§ Exercise prompt
Return all lines in the data where the string "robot" can be found.

Segment Open

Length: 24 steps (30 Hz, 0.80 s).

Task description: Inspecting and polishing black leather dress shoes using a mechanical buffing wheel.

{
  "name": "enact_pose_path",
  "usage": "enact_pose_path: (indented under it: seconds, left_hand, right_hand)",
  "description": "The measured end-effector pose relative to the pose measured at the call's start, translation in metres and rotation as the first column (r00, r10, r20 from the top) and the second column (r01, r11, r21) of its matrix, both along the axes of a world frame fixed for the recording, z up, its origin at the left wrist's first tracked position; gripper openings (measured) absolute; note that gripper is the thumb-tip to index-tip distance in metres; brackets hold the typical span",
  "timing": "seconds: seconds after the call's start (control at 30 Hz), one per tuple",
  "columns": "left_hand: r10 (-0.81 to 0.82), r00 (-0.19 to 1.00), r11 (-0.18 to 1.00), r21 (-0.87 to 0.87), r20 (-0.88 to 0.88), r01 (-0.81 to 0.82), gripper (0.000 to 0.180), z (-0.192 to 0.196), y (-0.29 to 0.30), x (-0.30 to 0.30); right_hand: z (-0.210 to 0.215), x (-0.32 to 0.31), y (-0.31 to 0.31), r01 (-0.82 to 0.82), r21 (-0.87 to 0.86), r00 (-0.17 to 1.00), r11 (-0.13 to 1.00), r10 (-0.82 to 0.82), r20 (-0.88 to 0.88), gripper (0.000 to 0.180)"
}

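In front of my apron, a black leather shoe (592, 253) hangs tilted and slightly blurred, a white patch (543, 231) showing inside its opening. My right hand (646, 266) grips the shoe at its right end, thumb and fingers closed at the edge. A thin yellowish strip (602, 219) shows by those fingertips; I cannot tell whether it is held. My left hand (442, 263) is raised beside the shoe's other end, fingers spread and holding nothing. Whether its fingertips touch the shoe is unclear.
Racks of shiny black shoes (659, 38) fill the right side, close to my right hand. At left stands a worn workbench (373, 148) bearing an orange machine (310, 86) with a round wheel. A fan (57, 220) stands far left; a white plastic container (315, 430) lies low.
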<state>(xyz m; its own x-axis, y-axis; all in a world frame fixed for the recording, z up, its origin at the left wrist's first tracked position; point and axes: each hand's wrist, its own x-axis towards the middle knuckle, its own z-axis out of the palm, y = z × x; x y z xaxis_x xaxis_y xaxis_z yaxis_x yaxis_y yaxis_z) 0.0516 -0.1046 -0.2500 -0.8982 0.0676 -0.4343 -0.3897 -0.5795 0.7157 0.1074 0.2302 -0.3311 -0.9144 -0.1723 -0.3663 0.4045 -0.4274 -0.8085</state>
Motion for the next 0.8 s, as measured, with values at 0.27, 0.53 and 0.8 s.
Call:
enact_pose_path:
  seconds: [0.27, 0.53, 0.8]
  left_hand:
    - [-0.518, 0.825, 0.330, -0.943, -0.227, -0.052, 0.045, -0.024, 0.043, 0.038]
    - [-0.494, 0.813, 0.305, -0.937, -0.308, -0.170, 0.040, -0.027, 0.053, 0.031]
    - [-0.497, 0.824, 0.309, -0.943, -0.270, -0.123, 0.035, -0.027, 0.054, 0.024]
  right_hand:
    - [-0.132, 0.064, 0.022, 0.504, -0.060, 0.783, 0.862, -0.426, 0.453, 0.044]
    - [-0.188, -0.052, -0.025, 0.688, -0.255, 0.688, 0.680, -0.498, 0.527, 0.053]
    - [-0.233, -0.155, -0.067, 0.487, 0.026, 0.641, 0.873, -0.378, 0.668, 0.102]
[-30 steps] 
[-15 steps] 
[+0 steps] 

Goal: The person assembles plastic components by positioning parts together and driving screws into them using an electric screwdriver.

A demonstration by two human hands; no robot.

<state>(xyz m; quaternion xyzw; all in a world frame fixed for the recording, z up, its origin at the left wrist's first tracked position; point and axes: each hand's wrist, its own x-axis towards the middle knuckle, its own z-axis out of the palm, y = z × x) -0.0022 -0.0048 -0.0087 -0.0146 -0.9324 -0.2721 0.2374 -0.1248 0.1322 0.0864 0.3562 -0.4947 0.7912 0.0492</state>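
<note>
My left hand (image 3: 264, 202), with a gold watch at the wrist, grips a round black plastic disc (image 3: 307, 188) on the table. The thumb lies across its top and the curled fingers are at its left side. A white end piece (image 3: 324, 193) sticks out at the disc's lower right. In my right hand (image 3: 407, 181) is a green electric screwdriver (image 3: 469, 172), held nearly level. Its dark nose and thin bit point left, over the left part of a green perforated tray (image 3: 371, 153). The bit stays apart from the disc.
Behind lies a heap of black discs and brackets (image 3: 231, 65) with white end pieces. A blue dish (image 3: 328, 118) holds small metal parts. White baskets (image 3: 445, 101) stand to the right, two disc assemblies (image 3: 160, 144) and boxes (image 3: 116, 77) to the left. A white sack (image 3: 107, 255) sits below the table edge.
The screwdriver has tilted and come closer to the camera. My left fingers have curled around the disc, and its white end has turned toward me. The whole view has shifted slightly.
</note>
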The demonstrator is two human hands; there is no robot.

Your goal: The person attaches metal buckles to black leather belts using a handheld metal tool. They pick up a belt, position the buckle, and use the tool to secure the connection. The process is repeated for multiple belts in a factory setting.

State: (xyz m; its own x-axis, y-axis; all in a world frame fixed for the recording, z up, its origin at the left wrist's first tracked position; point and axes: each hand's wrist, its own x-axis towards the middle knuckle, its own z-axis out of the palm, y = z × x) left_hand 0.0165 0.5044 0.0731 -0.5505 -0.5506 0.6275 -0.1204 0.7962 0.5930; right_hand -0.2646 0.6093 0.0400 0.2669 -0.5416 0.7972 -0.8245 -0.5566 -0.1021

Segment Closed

§ Answer box
A demonstration by two human hands; no robot.
The demonstrator is two human hands; there is no robot.

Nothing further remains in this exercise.